Bab 1: Jatuh

1.9K 46 0
                                    

"Sepertinya pemakaman ini sudah selesai. Jadi untuk Nyonya Bianca dan Putrinya, kalian harus segera melunasi hutang-hutang yang Suami dan Ayah kalian tinggalkan."

Bahkan makam Papa belum kering, ketika Aku dan Mama mendapatkan kabar itu dari Para Penagih utang yang bisa-bisanya langsung datang setelah jenazah Papa selesai di makamkan.

Aku bahkan belum selesai bersedih di makan Papa yang baru saja meninggal itu, air mata masih mengalir deras di wajahku, dan sekarang terasa gemetaran ketika mendengar kabar itu.

Seolah-olah, sekali lagi duniaku jatuh dalam kegelapan hanya dalam semalam.

Tidak cukup dengan kepergian Papaku namun masih ada hutang yang dia tinggalkan.

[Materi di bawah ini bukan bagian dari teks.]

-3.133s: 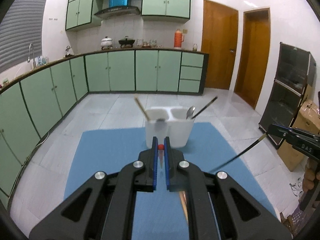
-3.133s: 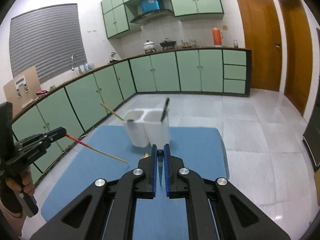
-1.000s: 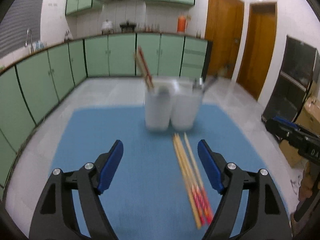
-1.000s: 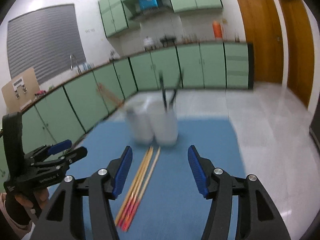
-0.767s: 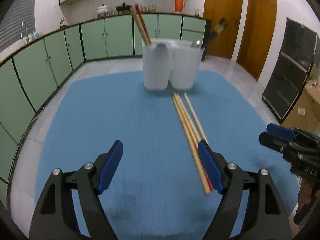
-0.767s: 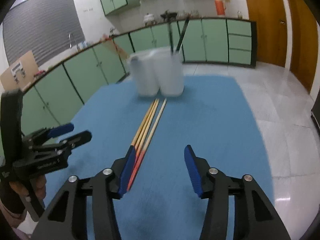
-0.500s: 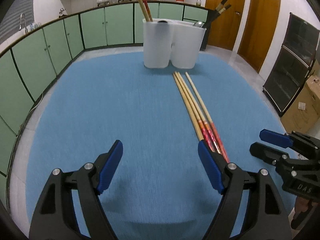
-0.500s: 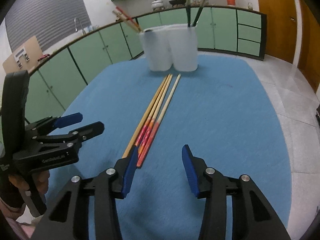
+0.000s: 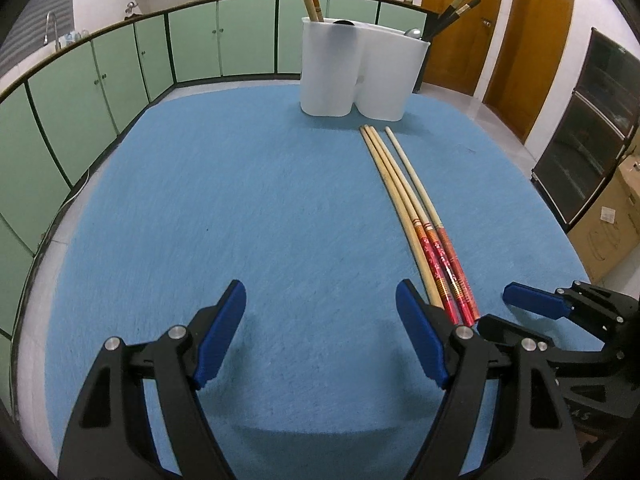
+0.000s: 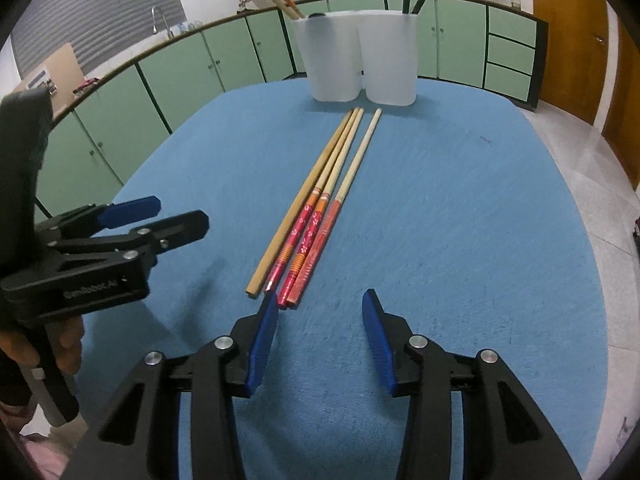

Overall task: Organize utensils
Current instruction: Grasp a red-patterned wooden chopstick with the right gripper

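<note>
Currently at pick-up step: four chopsticks (image 10: 320, 204) flat on blue mat (image 10: 460, 220), near white two-cup holder (image 10: 356, 56). Right gripper (image 10: 320, 330) narrowing, half-open, empty, just short of red ends. Left gripper (image 9: 320, 334) wide, empty. Next: advance, straddle one stick, close.

A two-compartment holder (image 10: 362, 60) stands at the far end of the tabletop (image 10: 460, 220), with chopsticks upright in both its left compartment and its right one. Four chopsticks (image 10: 316, 216) lie side by side on the tabletop, running from just before the holder back toward the near edge. The right tongs (image 10: 318, 336) sit over the tabletop just short of the chopsticks' near ends; the left tongs (image 9: 322, 334) are to the left of those ends. Cabinets (image 9: 120, 72) line the wall behind.
</note>
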A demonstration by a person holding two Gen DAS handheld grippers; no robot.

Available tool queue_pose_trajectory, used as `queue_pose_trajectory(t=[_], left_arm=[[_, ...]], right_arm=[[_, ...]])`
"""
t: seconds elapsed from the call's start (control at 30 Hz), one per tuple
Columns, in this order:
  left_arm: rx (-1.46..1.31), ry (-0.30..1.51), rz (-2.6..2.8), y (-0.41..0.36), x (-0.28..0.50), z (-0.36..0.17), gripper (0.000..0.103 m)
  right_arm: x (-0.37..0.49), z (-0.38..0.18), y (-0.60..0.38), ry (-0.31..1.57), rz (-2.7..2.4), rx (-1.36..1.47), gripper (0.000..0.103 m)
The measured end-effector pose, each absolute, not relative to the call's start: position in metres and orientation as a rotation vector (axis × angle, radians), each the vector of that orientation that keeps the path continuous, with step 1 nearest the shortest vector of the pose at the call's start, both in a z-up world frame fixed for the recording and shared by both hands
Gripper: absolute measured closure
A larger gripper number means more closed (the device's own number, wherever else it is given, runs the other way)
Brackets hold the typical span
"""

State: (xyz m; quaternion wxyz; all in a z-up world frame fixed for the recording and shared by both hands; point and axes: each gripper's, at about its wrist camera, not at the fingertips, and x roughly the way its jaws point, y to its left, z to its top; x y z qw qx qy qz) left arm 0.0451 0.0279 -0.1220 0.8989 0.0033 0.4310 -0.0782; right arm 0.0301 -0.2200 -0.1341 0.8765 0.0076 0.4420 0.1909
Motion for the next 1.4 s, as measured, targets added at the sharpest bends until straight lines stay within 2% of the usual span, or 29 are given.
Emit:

"To--Tolong beri kami waktu...."

Aku menatap kesamping, pada Mamaku yang hanya bisa berlutut di depan para penagih hutang itu, agar mereka memberikannya sedikit keringanan. Hatiku sakit hanya melihat itu.

"Cih, Kalian pikir Hutang Suamimu sedikit? Hah, kalau begitu begini saja, kalian serahkan Rumah Kalian malam ini, itupun hanya membayar sebagaian Hutang Suamimu."

Kenapa mereka sangat egois sekali?

Aku benar-benar sangat marah, melihat ini, namun aku hanya bisa menahan perasaan ini dan memeluk ringan Mamaku, Karena sejujurnya aku juga tidak tahu apa yang harus dilakukan sekarang.

"Tolong jangan ambil Rumah Keluarga kami, harus tinggal di mana?"

Ku lihat, Mama masih memohon kepada para penagih hutang. Mungkin karena aku tidak tahan, Aku mencoba menarik Mamaku agar tidak berlutut. Namun Nama menepis tanganku, dan mulai kembali berlutut kepada para penagih hutang.

"Tolong beri kami waktu sedikit lagi...."

Melihat ekspresi Mama yang memohon itu benar-benar menghancurkan hatiku.

Namun inilah Aku yang tidak berdaya, Aku takut.

"Cih, Itu bukan urusanku!! Kalian bertanggung jawab atas hutang-hutang peninggalan suamimu itu sampai lunas! Kami akan memberikan tagihannya setiap bulan. Jangan kira, kalian bisa lari dari kami!"

Mereka mendorong Mama sampai jatuh kebelakang.

Para penagih hutang itu juga segera menuju ke pintu masuk rumah kami. Memikirkannya, membuatku ingat jika ada adikku yang tidur didalam, Aku takut mereka akan membuat Adikku menjadi semakin ketakutan.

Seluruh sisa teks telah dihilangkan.